◆ **Your assignment**:
Every line of the data must be copied exactly.

◆ **Collected data**:
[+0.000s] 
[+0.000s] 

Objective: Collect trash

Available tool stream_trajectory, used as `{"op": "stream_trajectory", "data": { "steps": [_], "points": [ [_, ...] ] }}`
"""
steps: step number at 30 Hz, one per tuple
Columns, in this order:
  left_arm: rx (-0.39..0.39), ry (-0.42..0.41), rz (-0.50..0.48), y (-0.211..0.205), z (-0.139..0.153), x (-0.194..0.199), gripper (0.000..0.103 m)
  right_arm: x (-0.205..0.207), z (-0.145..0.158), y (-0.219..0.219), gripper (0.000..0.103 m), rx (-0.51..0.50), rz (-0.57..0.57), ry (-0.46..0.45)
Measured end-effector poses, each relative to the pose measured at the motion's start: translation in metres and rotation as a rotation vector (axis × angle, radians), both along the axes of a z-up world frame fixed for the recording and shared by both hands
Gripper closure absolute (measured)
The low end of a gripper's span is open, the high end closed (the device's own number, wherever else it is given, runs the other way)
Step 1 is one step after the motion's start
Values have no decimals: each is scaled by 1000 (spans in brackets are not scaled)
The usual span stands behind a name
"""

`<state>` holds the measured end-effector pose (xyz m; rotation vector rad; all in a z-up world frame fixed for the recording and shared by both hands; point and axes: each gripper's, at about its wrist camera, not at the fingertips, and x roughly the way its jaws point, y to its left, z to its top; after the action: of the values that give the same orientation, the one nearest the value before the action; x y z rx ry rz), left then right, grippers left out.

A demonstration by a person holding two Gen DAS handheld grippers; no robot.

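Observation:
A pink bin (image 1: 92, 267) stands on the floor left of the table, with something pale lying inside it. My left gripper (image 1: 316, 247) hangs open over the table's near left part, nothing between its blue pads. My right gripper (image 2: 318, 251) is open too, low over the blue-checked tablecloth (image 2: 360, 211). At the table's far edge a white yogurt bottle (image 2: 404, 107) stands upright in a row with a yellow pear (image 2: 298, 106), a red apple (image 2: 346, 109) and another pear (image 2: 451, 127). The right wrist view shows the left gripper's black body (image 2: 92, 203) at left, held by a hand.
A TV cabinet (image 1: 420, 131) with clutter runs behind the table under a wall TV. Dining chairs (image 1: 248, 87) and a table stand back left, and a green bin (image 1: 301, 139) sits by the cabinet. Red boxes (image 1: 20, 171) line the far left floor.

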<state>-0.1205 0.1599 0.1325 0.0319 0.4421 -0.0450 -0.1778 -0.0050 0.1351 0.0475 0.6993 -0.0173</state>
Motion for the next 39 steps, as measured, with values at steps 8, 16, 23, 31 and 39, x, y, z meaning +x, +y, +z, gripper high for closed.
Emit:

◆ **Response to the exercise**:
[+0.000s] 
[+0.000s] 

Objective: Collect trash

Available tool stream_trajectory, used as `{"op": "stream_trajectory", "data": { "steps": [_], "points": [ [_, ...] ] }}`
"""
steps: step number at 30 Hz, one per tuple
Columns, in this order:
  left_arm: rx (-0.39..0.39), ry (-0.42..0.41), rz (-0.50..0.48), y (-0.211..0.205), z (-0.139..0.153), x (-0.194..0.199), gripper (0.000..0.103 m)
  right_arm: x (-0.205..0.207), z (-0.145..0.158), y (-0.219..0.219), gripper (0.000..0.103 m), rx (-0.51..0.50), rz (-0.57..0.57), ry (-0.46..0.45)
Measured end-effector poses, each relative to the pose measured at the motion's start: translation in metres and rotation as a rotation vector (axis × angle, radians), both along the axes of a z-up world frame fixed for the recording and shared by both hands
Gripper closure absolute (measured)
The low end of a gripper's span is open, the high end closed (the device's own number, wherever else it is given, runs the other way)
Step 1 is one step after the motion's start
Values have no decimals: each is scaled by 1000 (spans in brackets are not scaled)
The usual span stands behind a name
"""

`<state>` holds the measured end-effector pose (xyz m; rotation vector rad; all in a z-up world frame fixed for the recording and shared by both hands; point and axes: each gripper's, at about its wrist camera, not at the fingertips, and x roughly the way its jaws point, y to its left, z to its top; after the action: of the values that give the same orientation, the one nearest the value before the action; x y z rx ry rz), left then right, grippers left out.

A demonstration by a person holding two Gen DAS handheld grippers; no robot.

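Observation:
A pink bin (image 1: 92, 267) stands on the floor left of the table, with something pale lying inside it. My left gripper (image 1: 316, 247) hangs open over the table's near left part, nothing between its blue pads. My right gripper (image 2: 318, 251) is open too, low over the blue-checked tablecloth (image 2: 360, 211). At the table's far edge a white yogurt bottle (image 2: 404, 107) stands upright in a row with a yellow pear (image 2: 298, 106), a red apple (image 2: 346, 109) and another pear (image 2: 451, 127). The right wrist view shows the left gripper's black body (image 2: 92, 203) at left, held by a hand.
A TV cabinet (image 1: 420, 131) with clutter runs behind the table under a wall TV. Dining chairs (image 1: 248, 87) and a table stand back left, and a green bin (image 1: 301, 139) sits by the cabinet. Red boxes (image 1: 20, 171) line the far left floor.
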
<state>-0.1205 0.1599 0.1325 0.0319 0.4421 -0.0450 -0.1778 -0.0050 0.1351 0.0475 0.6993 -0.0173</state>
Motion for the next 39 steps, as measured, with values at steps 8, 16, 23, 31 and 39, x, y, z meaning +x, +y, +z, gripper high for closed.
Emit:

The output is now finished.